▸ ACTIVITY:
Reproduce the lines below from the one that contains "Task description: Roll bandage" through the end, inclusive, and add nothing.

▸ RECORDED INFORMATION:

# # # #

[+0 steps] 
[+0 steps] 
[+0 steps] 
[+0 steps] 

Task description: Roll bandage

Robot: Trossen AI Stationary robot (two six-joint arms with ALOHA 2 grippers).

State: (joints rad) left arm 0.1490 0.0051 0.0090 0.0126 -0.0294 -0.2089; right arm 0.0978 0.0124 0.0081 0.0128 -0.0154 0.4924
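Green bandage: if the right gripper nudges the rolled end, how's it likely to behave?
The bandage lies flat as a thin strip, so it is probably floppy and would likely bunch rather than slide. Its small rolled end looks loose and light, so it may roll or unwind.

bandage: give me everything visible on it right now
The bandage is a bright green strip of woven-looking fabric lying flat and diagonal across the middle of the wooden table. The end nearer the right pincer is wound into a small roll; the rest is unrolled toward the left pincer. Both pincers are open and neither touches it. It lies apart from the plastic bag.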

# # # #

▸ WRITTEN RESPONSE:
Task description: Roll bandage

Robot: Trossen AI Stationary robot (two six-joint arms with ALOHA 2 grippers).

State: (joints rad) left arm 0.1490 0.0051 0.0090 0.0126 -0.0294 -0.2089; right arm 0.0978 0.0124 0.0081 0.0128 -0.0154 0.4924
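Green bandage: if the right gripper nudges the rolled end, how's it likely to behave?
The bandage lies flat as a thin strip, so it is probably floppy and would likely bunch rather than slide. Its small rolled end looks loose and light, so it may roll or unwind.

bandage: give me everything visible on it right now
The bandage is a bright green strip of woven-looking fabric lying flat and diagonal across the middle of the wooden table. The end nearer the right pincer is wound into a small roll; the rest is unrolled toward the left pincer. Both pincers are open and neither touches it. It lies apart from the plastic bag.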

With that, the output is done.